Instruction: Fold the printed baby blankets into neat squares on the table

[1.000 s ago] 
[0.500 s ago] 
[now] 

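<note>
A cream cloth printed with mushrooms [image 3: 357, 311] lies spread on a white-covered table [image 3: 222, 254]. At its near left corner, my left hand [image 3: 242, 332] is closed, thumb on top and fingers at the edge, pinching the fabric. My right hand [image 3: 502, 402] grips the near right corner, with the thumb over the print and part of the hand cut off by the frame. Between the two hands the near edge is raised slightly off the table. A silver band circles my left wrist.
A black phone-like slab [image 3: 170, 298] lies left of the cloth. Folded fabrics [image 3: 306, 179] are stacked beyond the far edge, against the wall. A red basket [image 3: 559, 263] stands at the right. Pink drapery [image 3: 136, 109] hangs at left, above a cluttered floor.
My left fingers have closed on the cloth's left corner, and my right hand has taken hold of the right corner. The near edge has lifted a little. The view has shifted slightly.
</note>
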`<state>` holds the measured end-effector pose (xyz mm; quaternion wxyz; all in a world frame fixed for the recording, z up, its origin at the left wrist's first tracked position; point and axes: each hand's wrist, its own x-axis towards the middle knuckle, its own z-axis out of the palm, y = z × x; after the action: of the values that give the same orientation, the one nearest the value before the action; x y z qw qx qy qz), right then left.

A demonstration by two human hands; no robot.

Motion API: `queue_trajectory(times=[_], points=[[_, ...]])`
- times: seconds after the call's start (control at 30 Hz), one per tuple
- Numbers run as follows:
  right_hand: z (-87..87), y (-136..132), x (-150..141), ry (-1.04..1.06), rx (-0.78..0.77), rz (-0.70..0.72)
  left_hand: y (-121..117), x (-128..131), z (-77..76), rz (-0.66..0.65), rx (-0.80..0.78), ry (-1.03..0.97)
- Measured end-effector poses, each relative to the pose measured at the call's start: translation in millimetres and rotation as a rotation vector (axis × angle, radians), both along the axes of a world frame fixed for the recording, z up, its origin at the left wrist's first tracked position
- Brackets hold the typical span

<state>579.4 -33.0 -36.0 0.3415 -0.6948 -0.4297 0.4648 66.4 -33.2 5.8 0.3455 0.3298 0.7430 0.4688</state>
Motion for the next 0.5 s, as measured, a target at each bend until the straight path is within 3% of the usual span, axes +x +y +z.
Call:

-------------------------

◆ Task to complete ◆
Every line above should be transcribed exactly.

◆ Problem solution ◆
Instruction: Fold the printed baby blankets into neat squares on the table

[1.000 s ago] 
[0.500 s ago] 
[now] 

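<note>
A cream cloth printed with mushrooms [image 3: 357, 311] lies spread on a white-covered table [image 3: 222, 254]. At its near left corner, my left hand [image 3: 242, 332] is closed, thumb on top and fingers at the edge, pinching the fabric. My right hand [image 3: 502, 402] grips the near right corner, with the thumb over the print and part of the hand cut off by the frame. Between the two hands the near edge is raised slightly off the table. A silver band circles my left wrist.
A black phone-like slab [image 3: 170, 298] lies left of the cloth. Folded fabrics [image 3: 306, 179] are stacked beyond the far edge, against the wall. A red basket [image 3: 559, 263] stands at the right. Pink drapery [image 3: 136, 109] hangs at left, above a cluttered floor.
My left fingers have closed on the cloth's left corner, and my right hand has taken hold of the right corner. The near edge has lifted a little. The view has shifted slightly.
</note>
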`<state>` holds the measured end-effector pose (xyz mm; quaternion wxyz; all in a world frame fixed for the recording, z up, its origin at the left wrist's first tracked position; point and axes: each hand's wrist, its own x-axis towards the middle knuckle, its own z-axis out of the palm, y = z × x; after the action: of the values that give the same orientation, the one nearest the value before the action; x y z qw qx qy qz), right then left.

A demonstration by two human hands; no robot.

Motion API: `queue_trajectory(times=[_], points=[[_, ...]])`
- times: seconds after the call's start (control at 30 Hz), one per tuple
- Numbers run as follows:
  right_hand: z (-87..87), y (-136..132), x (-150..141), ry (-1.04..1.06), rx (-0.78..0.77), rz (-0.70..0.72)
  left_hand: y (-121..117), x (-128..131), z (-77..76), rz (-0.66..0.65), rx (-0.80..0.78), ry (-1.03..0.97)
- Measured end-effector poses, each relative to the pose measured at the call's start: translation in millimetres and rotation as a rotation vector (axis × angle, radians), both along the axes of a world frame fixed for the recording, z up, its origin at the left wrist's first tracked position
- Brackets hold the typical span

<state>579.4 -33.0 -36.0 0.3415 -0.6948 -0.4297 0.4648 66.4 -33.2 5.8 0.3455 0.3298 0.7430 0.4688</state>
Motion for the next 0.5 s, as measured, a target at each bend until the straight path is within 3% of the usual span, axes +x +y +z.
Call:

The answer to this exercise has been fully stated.